To exercise the above rights, you can write to the registered address of the person responsible for the processing, or send an email to dpd@macba.cat with the text ‘DATA PROTECTION’ in the subject box and attaching a photocopy of your DNI, NIE or passport to this email. 
1.10. How can a claim be made? You can contact the internal compliance officer by sending an email to dpd@macba.cat If you consider that your rights have been violated, the body competent to know the correct application of the rules on information processing is the Catalan Data Protection Authority, located at Carrer Rosselló nº 214, Esc. A, 1r 1a, 08008 Barcelona. 
1.11.-What obligations do I have as an interested party? The affected person must provide truthful and updated information in all data collection processes, taking due care and responsibility for non-violation of this obligation. 

Depending on the request made by the person concerned, the mandatory data are already marked on the collection forms. If the mandatory data are not provided, the right to participate in the activity could be affected or the service requested may not be provided. 
1.12. Can the person responsible for the processing create profiles? In order to achieve more personalised, accurate and effective user attention, it is sometimes necessary to create the profiles of the recipients of the services. Profiles are not drawn up without the direct intervention of a physical person.
2. USER CONSENT
2. USER CONSENT
It is understood that the user accepts the proposed conditions if they press the ‘ACCEPT’ button found on the data collection forms, or if they send a message by email to the contact addresses listed on the website. 
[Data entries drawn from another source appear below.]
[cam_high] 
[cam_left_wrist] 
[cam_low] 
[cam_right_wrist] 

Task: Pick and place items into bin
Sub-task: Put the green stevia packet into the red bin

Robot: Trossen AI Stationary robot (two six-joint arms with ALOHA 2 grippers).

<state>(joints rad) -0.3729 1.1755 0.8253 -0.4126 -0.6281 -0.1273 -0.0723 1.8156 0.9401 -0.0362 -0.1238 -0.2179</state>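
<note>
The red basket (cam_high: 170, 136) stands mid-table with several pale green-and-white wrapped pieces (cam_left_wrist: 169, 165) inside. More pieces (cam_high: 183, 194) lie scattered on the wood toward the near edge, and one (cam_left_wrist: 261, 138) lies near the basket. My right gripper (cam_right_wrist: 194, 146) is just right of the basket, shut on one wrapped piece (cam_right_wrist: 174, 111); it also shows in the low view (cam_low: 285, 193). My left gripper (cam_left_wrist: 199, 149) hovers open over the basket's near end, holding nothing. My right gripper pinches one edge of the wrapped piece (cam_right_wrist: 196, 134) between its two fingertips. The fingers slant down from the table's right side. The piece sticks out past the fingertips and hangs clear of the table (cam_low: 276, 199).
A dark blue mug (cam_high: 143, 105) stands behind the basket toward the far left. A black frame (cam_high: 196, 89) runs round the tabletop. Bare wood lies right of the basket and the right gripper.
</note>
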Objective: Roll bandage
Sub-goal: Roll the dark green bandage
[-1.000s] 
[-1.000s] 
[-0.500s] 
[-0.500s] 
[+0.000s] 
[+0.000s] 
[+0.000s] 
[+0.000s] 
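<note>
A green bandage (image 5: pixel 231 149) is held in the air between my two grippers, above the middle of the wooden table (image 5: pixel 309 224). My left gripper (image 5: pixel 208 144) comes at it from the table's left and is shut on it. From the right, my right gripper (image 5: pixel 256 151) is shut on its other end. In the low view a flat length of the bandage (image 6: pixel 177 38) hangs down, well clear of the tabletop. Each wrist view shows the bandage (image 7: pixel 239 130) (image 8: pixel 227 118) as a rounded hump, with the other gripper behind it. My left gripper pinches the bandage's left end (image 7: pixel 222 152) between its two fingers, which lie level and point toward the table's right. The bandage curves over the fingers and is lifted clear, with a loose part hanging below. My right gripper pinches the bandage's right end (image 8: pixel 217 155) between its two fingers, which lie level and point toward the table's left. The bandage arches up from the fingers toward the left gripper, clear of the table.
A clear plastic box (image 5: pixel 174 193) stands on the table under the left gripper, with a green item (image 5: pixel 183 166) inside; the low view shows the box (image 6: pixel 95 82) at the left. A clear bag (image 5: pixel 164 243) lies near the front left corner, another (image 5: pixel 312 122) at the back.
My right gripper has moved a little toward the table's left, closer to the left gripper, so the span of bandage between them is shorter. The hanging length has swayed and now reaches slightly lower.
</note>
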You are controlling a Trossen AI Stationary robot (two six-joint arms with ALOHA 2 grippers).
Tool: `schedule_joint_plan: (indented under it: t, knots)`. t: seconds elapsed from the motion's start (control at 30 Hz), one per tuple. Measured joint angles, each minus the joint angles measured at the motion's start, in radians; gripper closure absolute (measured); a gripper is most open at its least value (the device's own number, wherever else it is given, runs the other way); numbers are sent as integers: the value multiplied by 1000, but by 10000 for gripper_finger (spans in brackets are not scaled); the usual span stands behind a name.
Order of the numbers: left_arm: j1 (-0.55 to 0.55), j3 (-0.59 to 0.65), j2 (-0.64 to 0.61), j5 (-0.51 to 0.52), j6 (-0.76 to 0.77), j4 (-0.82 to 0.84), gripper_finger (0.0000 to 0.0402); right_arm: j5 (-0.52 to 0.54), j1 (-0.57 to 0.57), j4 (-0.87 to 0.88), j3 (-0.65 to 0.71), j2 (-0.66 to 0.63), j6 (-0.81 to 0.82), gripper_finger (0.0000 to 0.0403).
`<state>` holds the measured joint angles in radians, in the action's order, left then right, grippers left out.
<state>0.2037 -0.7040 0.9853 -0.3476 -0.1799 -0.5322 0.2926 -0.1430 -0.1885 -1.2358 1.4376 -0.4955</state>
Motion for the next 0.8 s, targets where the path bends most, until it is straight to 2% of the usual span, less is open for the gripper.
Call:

Personal data are stored in the general administration database of the person responsible for the processing, who, in any case, guarantees the technical and organisational measures to preserve the integrity and security of the information they deal with. 
3. SECURITY
3. SECURITY
The general database is equipped with the mandatory security document and has all the technical means at its disposal to prevent the loss, misuse, alteration, unauthorised access or theft of the data provided to us. The processing of personal data is regulated by the provisions of Organic Law 3/2018 on data protection and guarantee of digital rights and Regulation (EU) 2016/679 of the European Parliament and Council, of 27 April 2016. 
4. USE OF IP ADDRESSES
4. USE OF IP ADDRESSES
To facilitate the search for resources that we think are of interest to you, you can find links to other pages on this website. 

This privacy policy only applies to this website. The person responsible for the processing does not guarantee compliance with these rules on other websites, nor are they responsible for access through links from this site.